Would you filter these records and copy every line that has the word "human"?

[Opening RECORDS FOR THE EXERCISE section]

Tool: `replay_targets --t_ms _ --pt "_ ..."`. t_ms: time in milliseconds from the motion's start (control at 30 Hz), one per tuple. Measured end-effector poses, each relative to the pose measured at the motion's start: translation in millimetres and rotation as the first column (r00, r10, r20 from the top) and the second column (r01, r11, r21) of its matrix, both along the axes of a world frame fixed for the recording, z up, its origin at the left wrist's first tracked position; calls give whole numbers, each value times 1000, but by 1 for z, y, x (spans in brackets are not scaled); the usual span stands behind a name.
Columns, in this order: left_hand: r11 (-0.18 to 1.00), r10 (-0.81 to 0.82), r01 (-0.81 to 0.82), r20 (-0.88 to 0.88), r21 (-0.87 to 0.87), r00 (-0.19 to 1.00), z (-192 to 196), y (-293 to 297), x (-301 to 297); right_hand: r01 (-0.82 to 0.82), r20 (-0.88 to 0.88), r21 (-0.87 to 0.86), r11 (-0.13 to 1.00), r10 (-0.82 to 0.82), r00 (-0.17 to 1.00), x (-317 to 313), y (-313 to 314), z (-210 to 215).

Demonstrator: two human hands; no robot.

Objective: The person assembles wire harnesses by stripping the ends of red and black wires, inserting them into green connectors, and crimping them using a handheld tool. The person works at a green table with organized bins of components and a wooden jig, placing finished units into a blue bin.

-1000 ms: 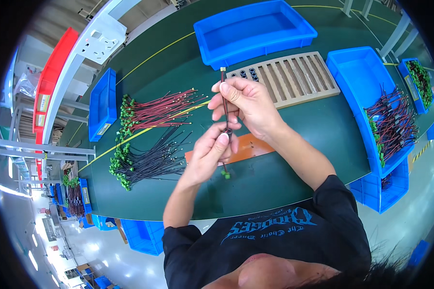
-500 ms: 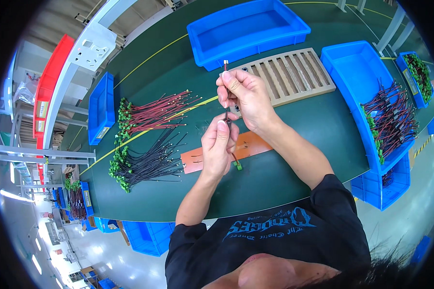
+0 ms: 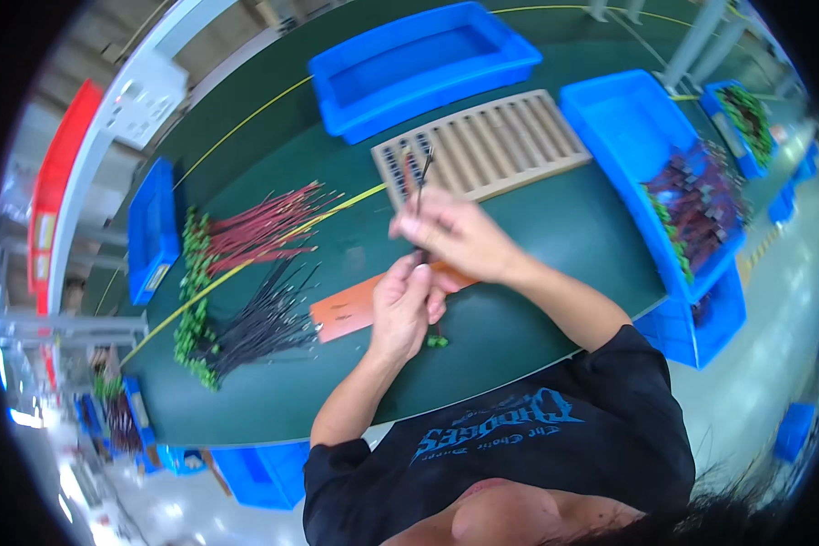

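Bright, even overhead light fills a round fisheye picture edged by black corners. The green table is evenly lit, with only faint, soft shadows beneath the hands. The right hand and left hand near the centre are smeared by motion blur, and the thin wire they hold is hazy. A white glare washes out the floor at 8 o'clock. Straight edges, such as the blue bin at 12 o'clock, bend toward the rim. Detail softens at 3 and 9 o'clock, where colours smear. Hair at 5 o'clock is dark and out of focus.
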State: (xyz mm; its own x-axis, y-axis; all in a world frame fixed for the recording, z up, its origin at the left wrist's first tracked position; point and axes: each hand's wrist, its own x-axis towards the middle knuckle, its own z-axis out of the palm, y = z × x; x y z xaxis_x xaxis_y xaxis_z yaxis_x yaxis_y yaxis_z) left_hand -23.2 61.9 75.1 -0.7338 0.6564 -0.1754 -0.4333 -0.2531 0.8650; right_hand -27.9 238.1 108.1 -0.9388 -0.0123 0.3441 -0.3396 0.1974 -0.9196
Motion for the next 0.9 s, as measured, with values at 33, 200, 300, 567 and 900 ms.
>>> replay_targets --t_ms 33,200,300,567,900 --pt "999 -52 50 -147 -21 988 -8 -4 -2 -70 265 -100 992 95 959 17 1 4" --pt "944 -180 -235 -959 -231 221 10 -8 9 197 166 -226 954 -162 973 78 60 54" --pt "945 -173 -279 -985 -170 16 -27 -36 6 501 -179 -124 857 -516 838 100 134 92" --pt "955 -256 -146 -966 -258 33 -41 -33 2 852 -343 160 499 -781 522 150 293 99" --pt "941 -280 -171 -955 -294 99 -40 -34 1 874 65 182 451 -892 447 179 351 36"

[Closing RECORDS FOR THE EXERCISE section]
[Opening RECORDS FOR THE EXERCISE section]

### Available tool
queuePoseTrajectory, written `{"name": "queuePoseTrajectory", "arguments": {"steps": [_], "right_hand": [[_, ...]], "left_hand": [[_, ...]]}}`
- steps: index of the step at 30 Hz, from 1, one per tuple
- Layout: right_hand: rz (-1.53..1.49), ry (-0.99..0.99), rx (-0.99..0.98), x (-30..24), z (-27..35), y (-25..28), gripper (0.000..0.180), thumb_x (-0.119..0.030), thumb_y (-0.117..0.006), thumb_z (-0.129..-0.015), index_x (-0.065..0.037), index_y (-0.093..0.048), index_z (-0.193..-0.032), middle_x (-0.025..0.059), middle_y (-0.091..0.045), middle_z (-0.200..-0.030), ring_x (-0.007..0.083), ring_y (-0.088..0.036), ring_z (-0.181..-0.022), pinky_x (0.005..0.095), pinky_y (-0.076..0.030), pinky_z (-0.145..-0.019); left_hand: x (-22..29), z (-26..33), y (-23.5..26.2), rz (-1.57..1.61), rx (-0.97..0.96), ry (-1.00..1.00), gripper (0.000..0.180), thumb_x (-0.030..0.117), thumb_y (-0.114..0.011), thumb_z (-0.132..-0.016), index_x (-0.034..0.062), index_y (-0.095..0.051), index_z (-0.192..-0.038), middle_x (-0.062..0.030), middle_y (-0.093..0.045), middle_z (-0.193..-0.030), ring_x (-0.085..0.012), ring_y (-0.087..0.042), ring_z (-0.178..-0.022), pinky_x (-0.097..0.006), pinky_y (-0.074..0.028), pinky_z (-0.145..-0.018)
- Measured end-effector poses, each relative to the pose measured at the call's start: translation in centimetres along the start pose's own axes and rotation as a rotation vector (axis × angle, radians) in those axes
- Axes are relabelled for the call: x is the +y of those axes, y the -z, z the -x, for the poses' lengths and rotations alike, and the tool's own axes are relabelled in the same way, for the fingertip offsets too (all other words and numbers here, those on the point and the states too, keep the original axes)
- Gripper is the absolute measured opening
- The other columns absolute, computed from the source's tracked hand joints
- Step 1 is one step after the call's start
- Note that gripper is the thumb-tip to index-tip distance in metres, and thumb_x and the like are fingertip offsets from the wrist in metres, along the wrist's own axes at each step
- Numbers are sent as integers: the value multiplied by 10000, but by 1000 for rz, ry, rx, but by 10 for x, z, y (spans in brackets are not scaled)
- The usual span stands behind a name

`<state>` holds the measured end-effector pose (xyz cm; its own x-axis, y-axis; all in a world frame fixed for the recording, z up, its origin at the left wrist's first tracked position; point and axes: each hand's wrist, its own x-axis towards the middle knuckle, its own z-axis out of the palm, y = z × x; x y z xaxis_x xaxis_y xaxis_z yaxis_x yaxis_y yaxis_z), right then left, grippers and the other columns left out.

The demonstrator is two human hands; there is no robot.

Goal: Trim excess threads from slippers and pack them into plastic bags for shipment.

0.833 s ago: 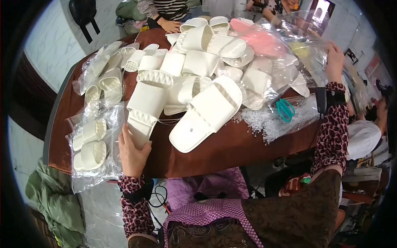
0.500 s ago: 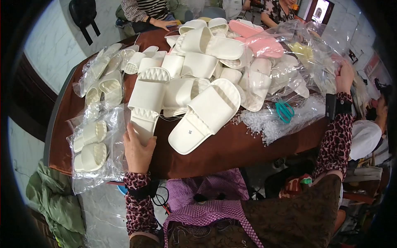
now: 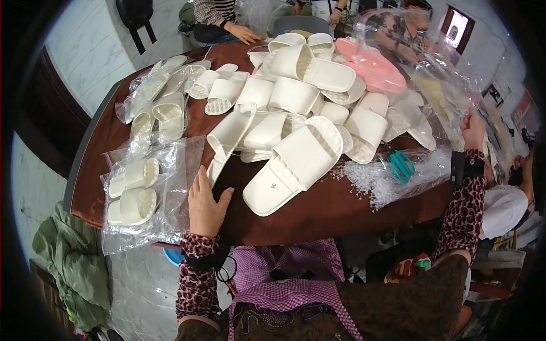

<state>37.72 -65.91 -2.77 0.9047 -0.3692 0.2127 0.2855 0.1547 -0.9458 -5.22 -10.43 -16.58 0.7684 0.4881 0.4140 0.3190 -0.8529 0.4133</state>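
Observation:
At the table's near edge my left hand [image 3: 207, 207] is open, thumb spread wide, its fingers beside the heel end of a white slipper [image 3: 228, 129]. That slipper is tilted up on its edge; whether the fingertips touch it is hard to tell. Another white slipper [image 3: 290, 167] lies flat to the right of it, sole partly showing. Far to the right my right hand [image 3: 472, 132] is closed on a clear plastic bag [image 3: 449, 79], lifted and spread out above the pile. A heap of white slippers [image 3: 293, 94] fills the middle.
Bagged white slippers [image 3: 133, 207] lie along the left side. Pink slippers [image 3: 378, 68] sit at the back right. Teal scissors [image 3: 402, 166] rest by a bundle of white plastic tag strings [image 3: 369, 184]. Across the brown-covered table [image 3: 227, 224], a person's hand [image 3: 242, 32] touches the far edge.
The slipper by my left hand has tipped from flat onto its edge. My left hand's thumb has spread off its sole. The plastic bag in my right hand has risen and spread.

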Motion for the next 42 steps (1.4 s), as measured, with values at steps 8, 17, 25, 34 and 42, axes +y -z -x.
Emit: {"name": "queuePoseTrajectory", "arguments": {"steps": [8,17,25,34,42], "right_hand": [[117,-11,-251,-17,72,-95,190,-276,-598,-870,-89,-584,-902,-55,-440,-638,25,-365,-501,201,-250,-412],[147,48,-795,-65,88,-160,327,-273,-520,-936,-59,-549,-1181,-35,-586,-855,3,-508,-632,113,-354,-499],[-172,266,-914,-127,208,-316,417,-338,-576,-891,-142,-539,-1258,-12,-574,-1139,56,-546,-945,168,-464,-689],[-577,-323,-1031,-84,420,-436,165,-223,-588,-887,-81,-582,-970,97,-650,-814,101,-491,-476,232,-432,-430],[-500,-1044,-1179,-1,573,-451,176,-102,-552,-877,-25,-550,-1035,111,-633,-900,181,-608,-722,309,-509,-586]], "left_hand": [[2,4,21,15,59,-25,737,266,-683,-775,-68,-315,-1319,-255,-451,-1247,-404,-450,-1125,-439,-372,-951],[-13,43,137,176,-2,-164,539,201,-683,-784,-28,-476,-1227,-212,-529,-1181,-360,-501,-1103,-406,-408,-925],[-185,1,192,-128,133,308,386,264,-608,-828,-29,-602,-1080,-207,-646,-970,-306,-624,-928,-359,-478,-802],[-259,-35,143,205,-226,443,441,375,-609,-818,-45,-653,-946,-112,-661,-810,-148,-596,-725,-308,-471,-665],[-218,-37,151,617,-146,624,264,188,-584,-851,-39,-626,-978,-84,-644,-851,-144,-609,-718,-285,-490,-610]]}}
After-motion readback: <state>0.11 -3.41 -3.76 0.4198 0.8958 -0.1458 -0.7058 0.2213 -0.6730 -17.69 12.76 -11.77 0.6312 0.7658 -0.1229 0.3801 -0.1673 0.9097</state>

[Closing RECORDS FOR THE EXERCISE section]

### [RESULT]
Demonstrator: two human hands; no robot.
The demonstrator is two human hands; there is no robot.

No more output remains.